A deficiency there can lead to apathy, fatigue, that psychomotor slowing we sometimes see.

The chapter also briefly touches on glutamate, and importantly, the link between chronic stress, inflammation, and reduced neurogenesis.

Neurogenesis, the brain's ability to grow new neurons.

Right.

Chronic stress seems to put the brakes on that.

And this all ties nicely into the diathesis stress model.

Okay, break that down for us.

Diathesis stress.

So the diathesis is your underlying vulnerability.

That could be your genetics, your biochemical makeup.

The stress part is, well, life events, environmental stressors, trauma, loss.

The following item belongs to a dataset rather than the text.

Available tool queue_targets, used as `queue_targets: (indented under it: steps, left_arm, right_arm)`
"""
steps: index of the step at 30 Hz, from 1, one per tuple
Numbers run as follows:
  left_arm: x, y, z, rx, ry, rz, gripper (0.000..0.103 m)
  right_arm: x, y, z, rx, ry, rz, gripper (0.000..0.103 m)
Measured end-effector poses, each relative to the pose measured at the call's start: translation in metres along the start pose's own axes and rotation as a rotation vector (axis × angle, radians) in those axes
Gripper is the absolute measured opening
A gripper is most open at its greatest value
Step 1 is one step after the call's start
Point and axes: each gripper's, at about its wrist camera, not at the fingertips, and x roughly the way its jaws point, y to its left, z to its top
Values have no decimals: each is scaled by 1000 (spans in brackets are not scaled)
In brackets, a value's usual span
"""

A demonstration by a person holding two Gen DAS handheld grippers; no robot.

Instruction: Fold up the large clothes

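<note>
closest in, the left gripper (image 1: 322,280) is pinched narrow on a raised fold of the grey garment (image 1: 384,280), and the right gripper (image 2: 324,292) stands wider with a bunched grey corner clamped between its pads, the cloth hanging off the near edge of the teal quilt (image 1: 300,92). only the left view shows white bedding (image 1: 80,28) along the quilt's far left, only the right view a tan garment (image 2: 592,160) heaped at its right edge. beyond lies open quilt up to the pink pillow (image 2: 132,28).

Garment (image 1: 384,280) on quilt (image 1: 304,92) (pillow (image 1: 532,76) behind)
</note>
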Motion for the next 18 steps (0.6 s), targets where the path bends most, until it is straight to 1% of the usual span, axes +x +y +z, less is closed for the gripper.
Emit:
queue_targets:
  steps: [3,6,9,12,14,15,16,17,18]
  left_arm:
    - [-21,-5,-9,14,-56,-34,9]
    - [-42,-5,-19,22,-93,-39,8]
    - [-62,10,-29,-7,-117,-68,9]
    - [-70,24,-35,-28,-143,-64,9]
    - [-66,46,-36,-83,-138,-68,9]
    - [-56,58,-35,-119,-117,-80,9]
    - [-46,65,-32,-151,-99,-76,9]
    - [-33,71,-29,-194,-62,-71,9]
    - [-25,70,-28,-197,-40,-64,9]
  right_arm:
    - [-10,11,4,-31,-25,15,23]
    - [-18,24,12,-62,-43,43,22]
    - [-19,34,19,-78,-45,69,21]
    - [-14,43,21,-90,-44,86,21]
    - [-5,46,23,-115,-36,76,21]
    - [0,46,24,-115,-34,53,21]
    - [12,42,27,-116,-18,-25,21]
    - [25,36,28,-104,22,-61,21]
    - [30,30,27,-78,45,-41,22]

The model says it's the interaction between that vulnerability and those stressors that actually triggers the depressive episode.

So you might have the genetic predisposition, but you need that stressful trigger to actually develop the illness.

Often, yes.

And things like early life trauma can actually sort of prime the stress circuits in the brain, making them reactive later in life.

Fascinating.

So that's the biological side.

What about the psychological perspective?

Beck's cognitive theory comes up a lot.

It does.

And it's really fundamental for understanding therapies like CBT.

Beck basically argued that depression isn't just caused by negative events, but it's maintained by negative automatic ways of thinking.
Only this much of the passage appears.